Baritone Will Liverman’s Leporello, the Don’s loyal but resentful servant, was in many ways the perfect foil to his bullying and feckless master. Small in stature, but blessed with a formidable voice and an expressive face, Liverman charted an even path between clown-like comedy and tragedy, helping us to resolve the central ambiguity which lies at the heart of this work: should we laugh at Giovanni’s misdeeds or cry? It is difficult to suppress outrage at the plight of Donna Anna, who is not merely the victim of rape, but also a witness to her father’s murder at Giovanni’s hand. Vowing to avenge these crimes, Donna Anna was magnificently portrayed by young soprano Michelle Bradley, whose soaring, agile coloratura and impeccable diction brought compassion to a character more often portrayed as starchy and vindictive. The role of Don Ottavio, Donna Anna’s virtuous fiancée, was perfectly sung by Samoan lyric tenor Amitai Pati. His rendition of ‘Il mio tesoro intanto’ – one of the most challenging arias in the tenor repertoire, was deeply moving – a heartfelt and flowing stream of silvery legato.

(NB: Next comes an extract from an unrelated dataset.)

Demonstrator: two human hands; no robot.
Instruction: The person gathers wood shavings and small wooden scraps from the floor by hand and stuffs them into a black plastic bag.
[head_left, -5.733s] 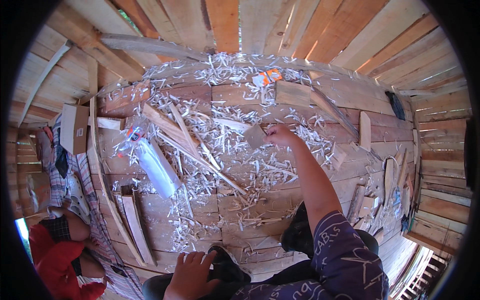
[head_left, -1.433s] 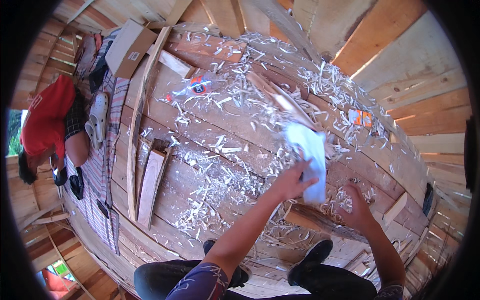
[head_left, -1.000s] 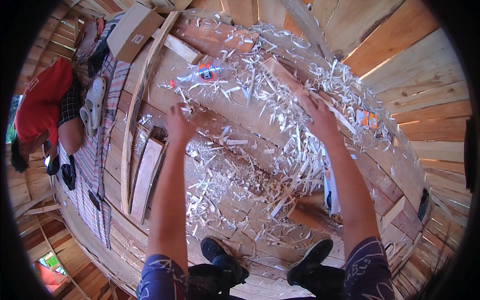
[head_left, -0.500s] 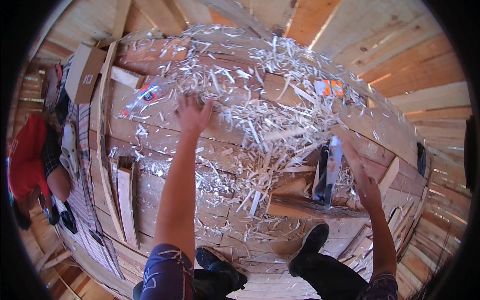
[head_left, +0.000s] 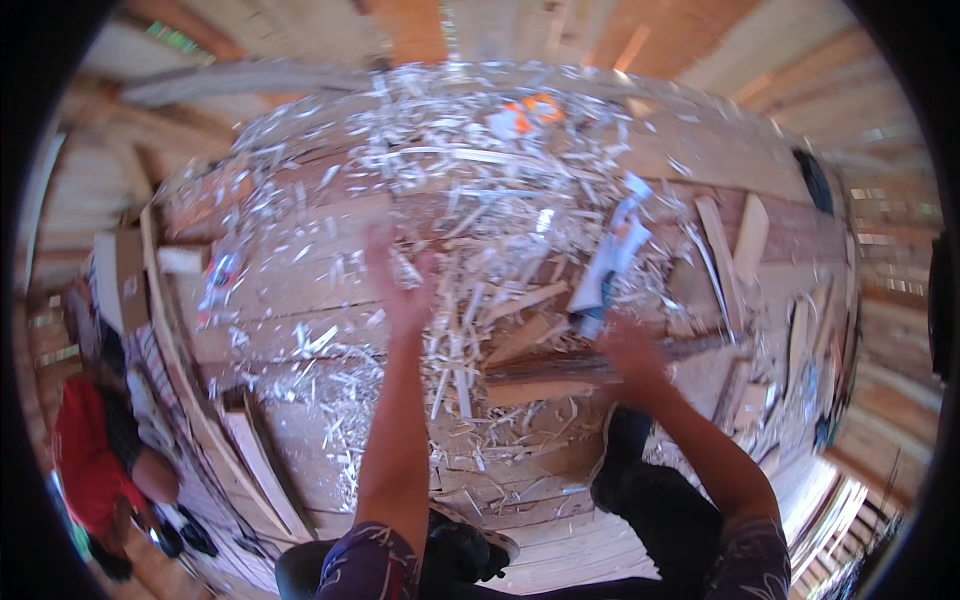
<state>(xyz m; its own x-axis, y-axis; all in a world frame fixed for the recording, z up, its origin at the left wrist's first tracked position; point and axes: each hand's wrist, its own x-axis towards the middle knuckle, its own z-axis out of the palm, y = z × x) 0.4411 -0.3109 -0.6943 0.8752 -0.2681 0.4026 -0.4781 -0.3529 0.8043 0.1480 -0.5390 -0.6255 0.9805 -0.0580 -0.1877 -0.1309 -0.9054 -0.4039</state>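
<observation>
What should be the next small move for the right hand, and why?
Probably lower the right hand and steady the white bag it holds, because the picture is blurred with motion and the left hand hovers open over the loose wood shavings.

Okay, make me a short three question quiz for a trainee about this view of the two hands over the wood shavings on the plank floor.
1. True or false: the left hand is open above the wood shavings, holding nothing.
2. What does the right hand touch? A) a hammer B) a white and blue packet C) a glass jar
3. Fill in: the orange thing lies at the ___ side of the shavings pile, away from the person.

Key: 1 true; 2 B; 3 far. The picture is blurred by motion, so the right hand's grip on the packet is not clear.
</observation>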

Acclaimed soprano Nicole Cabell, 2006 winner of the BBC Singer of the World Competition, made a fine, firebrand Donna Elvira, another of the Don’s unhappy victims who loved and was betrayed by him. Her vain attempts to give him a second chance just fuel her anger. Cabell’s even toned, vibrant voice forcefully conveyed the vengeance of a woman scorned, but all that indignation meant that there was little variation of emotional expression which made her otherwise perfectly delivered solo arias somewhat uniform.
Crystalline soprano Jannai Brugger’s peasant girl Zerlina and sonorous bass-baritone Cody Quattlebaum as her betrothed Masetto, were well matched, and introduced an appropriately earthy and humorous element to the social mix. Last, but by no means the least of the singers, was the stentorian bass Ryan Speedo Green as the Commendatore who couldn’t refuse an invitation to dinner. Standing some 6 foot 5 inches tall, Green cut a statuesque figure in every sense of the word, and cast a genuine chill as he summoned an encircling band of crouching demons (drawn from the ranks of the excellent Tanglewood Festival Chorus) to drag the unrepentant Don to his fiery death.
Although the eight soloists are deserving of personal praise, one of the great strengths of this performance was when individual voices melded together beautifully in the comic duets, complex trios and quartets, and the exquisite final sextet. These are moments, when the observations of each character are expressed separately but simultaneously and at brilliant speed, and they were articulated with great artistry and perfect balance. The other strength was the lucidity and precision of the BSO, whose woodwind, brass and string sections were reduced and reconfigured to ensure a degree of historical authenticity. The result was an intimate and collaborative evening under the sensitive direction of Andris Nelsons, where the emphasis was on music-making and all the rest was left to the imagination.